Public Relations, as a tool of communication, is the vehicle that enlightens and shares with the world the progress made by companies who are successfully embracing the strategic and integrated nature of CSR. But this must be undertaken very cautiously.
If the organisations try and publicise their CSR achievements aggressively with the aim to use it as a marketing tool, there is a risk of them achieving the exact opposite result from what was intended. When and if this happens, i.e., when CSR is seen and utilised as fixing a reputation issue or as a PR fix, this PR becomes tantamount to result in negative publicity for the concerned company. Hence, although this does need to be publicised, this needs to be done with extra caution without appearing too desperate.
It is hence, the role of the PR professional to offer insights into devising and deploying CSR programs that will truly resonate credibly with key stakeholders and with the public in general.
The communication resource of a company resides in a unique position characterised by sound knowledge of the variable needs of stakeholders, and with the 24/7 information flow for social media, the online blog space, and the compelling mandate for social reporting, he/she needs to be adept with technologies and various channels of communication.
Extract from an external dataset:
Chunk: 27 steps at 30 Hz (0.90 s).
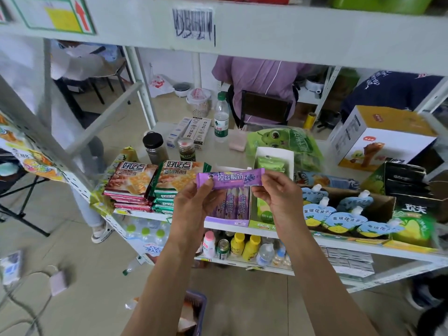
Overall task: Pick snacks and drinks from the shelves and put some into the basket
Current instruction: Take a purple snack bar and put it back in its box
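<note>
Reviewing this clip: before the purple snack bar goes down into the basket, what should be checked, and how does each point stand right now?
1. Bar held securely: ok. The left hand pinches one end of the purple snack bar, the right hand the other.
2. Bar clear of the shelf: ok. It is lifted above the purple display box it seems to match.
3. Basket located: ok. The basket sits low between the forearms.
4. Room in the basket: cannot tell. Only a corner shows, with some packaging inside.
5. Drop path free: cannot tell. The left forearm covers part of the basket.
</note>
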Available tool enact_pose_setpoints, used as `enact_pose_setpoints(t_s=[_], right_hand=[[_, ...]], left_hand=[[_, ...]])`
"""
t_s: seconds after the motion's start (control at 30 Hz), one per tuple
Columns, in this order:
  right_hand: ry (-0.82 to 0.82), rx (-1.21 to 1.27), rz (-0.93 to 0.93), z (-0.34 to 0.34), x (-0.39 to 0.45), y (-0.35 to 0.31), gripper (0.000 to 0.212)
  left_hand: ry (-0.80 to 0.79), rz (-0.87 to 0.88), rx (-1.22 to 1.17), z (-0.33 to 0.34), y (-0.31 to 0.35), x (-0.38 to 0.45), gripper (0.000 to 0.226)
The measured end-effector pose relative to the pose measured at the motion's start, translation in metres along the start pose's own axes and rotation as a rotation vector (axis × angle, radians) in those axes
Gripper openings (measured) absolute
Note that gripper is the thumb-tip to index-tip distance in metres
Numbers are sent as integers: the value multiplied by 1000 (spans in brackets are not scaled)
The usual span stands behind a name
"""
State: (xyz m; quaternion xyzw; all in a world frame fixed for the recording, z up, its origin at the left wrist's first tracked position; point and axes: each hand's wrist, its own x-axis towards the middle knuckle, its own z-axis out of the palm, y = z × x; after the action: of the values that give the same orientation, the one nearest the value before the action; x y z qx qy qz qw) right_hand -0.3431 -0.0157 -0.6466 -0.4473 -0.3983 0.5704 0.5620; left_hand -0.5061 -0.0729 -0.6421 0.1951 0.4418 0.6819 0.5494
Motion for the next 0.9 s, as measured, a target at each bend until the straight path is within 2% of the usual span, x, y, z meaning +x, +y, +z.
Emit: enact_pose_setpoints(t_s=[0.17,0.23,0.3,0.43,0.57,0.63,0.77,0.83,0.9], right_hand=[[122,-494,-378,7,-10,1,21],[40,-608,-530,12,-16,-1,21],[-80,-714,-596,18,-20,-1,23],[-228,-760,-488,25,-23,3,29],[-303,-612,-339,24,-26,6,32],[-312,-506,-220,24,-27,4,33],[-197,-429,-150,20,-20,4,26],[-83,-305,-113,19,-16,3,11],[-2,-142,-53,17,-13,-1,12]], left_hand=[[58,59,6,1,0,2,11],[72,71,37,3,1,2,13],[75,72,57,6,0,1,14],[18,98,149,12,-2,-4,19],[-71,153,305,17,-1,-14,39],[-64,147,327,19,-1,-16,46],[-83,138,367,19,-3,-18,46],[-77,154,382,18,-5,-17,37],[-29,193,413,14,-8,-12,22]])
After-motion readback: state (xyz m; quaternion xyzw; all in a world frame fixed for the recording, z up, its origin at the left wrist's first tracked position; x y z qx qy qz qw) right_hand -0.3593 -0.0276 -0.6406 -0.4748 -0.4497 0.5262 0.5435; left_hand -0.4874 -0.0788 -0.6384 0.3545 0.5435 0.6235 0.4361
The communicator should lightly handle CSR initiatives until the program gains momentum. They must ensure that their message is low-key and less promotional, based on factual information and transparent without intentional omissions. By employing more controlled and interpersonal media channels such as corporate websites and face-to-face promotional events, the communication professional can leverage CSR activities to be relevant to external stakeholders.
Allow me to conclude by saying that Corporate Social Responsibility is all about smart business actions and constant improvement while building integrity. The communicators must report these actions and events as and when they occur, this is important. However, the danger occurs only when the showcasing precedes the actual work and is used as a marketing tool.